I don't see a site that would create dating as a natural byproduct. I see only the byproduct - and a pretty bad one at that, for all the problems that others have already mentioned.
Obviously just a failed attempt at self-promotion.
Unless you want to believe that Hany discovered this story, jumped through their registration hoop, was impressed by the UI and signed up with HN to post an appraisal - all of that in only 8 minutes after the story was posted.
Come on raja, you can do better than that...
Oh and btw, I flagged the story for that crap. Pull your PR-stunts elsewhere.
I like your site design. I like having the perfect princess in the search. I was expecting from the domain name that it would only be able to search for men.
I like how it automatically knew to put Waterloo as the city.
Some things to improve:
* Show results first.
* You need to be useful to the user first. If you can do it without asking for anything in return then even better.
* Take the drop.io model. Upload and go...no user info required unless they want to offer it.
* Get rid of the sign up. You want to make money 2nd and get users first. So no signup. Make it free then add value added services to service your members.
* Make it even more niche. Up to you how to do this.
* Focus on only a few major cities. Make it clear where you operate.
* Hook into other services - plentyoffish. They may not like this. But do it then deal with it. Afterall both you and they get exposure. Don't steal their users though. Remember your goal is to be useful to the user not yourself.

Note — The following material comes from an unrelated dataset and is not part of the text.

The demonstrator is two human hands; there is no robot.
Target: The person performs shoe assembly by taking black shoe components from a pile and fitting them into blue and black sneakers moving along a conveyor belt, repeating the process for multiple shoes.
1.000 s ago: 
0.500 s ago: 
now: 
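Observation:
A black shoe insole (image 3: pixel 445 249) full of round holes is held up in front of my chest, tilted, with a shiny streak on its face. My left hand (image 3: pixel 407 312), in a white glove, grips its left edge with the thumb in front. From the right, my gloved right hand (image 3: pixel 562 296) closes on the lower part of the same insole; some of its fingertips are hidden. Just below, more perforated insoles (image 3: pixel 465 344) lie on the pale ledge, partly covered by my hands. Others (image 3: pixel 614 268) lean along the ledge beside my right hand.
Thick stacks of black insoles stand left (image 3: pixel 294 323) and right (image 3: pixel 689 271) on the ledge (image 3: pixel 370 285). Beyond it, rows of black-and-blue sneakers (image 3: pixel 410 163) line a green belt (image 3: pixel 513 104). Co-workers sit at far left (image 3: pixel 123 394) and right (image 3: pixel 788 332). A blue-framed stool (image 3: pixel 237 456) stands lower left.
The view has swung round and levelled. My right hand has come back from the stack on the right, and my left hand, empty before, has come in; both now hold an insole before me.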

* If their match is somewhere else lead them there. Offer them to give you their email and you can help them more in the future.
Sorry, forgot about this thread. I mean include their profiles into your website. They may not like it since you are redirecting potential viewers of their ads. You guess you can mitigate this by only showing little information and then redirecting a user to plentyoffish.
Also, by the very name of your site you are likely to discourage the exact demographic you seek from joining. If I'm an established man, am I going to go to a site that will surely attract gold diggers? I can join the local city club for that.
Read up on the habits of the well off and be a little more subtle about it. oh and private jets are passé these days.